Psilocybin is not a self-help treatment, at least not at this time. In the NYU study, the patient is brought into a clinical setting, and after the psilocybin is given in the morning the patient is observed by "guides" who assist with whatever problems arise. There are individuals who become agitated after using psilocybin, what may have been termed in the 1960s a "bad trip," but despite experiencing shocking imagery, hallucinations, or dying, the individual is helped by the guides to get through it. Usually after 6 hours, the psychedelic unreality ends, and returning to reality might be accompanied by a headache. However, the overall experience, a mystical state persists, and the patient now confronts his/her cancer transformed.

An editorial in the January 2015 Lancet supports further psilocybin and LSD research. The possibility that these agents may dramatically counter cigarette, alcohol, and drug addiction looms as breakthrough medicine. Even more significant is the possibility that these agents may counter depression far more dramatically than antidepressants.
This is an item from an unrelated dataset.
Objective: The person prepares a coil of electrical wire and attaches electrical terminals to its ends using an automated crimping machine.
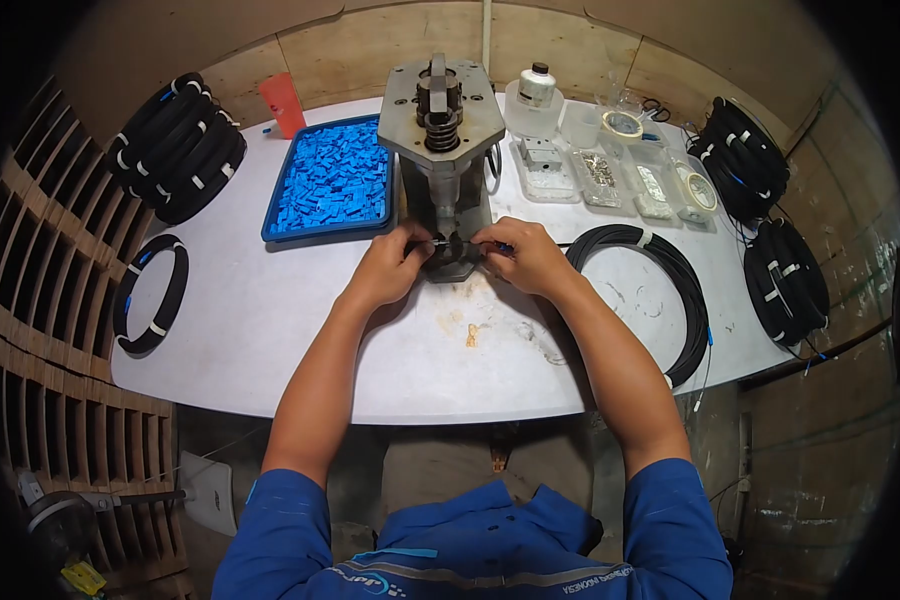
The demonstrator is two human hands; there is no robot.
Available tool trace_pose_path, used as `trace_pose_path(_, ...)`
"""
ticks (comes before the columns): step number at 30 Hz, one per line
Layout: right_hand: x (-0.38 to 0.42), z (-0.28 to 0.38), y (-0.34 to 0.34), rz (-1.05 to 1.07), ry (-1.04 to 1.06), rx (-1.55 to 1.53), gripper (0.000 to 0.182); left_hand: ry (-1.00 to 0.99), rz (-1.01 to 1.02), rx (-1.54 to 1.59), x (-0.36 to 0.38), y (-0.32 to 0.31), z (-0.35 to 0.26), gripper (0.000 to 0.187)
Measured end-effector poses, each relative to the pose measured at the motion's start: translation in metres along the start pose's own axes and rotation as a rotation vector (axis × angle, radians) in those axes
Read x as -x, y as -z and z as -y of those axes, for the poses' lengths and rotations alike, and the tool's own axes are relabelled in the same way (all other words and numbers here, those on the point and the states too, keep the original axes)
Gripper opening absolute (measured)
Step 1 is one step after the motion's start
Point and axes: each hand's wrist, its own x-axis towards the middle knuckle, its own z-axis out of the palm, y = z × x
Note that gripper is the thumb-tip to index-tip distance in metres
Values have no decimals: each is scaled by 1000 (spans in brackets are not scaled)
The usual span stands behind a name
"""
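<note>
A grey metal hand press (445, 110) with a spring and a vertical ram stands in the middle of the table. At its lower jaw, my left hand (392, 266) is closed in a pinch from the left side; the small piece at its fingertips is too hidden to name. From the right, my right hand (526, 260) pinches the end of a black cable close to the same jaw. That cable runs to a large black cable coil (692, 290), tied with white bands, lying just right of my right forearm.
Left of the press sits a dark tray (270, 236) of small blue pieces. Stacked cable coils (178, 150) stand at far left, a single coil (152, 295) below. Clear containers (600, 190) of metal parts and a white bottle (536, 88) are behind right. More coils (785, 280) line the right edge.
</note>
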Motion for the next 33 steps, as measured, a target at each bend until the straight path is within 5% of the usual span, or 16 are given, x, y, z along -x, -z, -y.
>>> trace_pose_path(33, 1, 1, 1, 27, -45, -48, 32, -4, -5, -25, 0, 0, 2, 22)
Please read Michael Pollan's article, "The Trip Treatment," in the Feb. 9, 2015, New Yorker for a compelling read about psychedelic research.

Chelation Revisited

Two of the articles in this issue are from colleagues who have shared my interest in chelation therapy since the 1980s. John Trowbridge, MD, and Terry Chappell, MD, have endured the longstanding derision of skeptical cardiologists and self-serving "quack busters" who have dismissed chelation as ineffective and dangerous. Too bad for the critics (including Wikipedia); the NIH-sponsored TACT published in 2013-2014 demonstrated no major adverse events. Additionally, the multicenter study revealed substantial cardiovascular benefits, including a reduction in myocardial infarcts, cerebrovascular events, and cardiovascular-related deaths. The TACT report revealed that chelation offered even greater benefit to patients suffering from diabetes. Chappell et al.'s report on "Complete Diabetes Care Now that We Have TACT" provides a rationale for making chelation therapy an important part of the overall treatment program in diabetic patients.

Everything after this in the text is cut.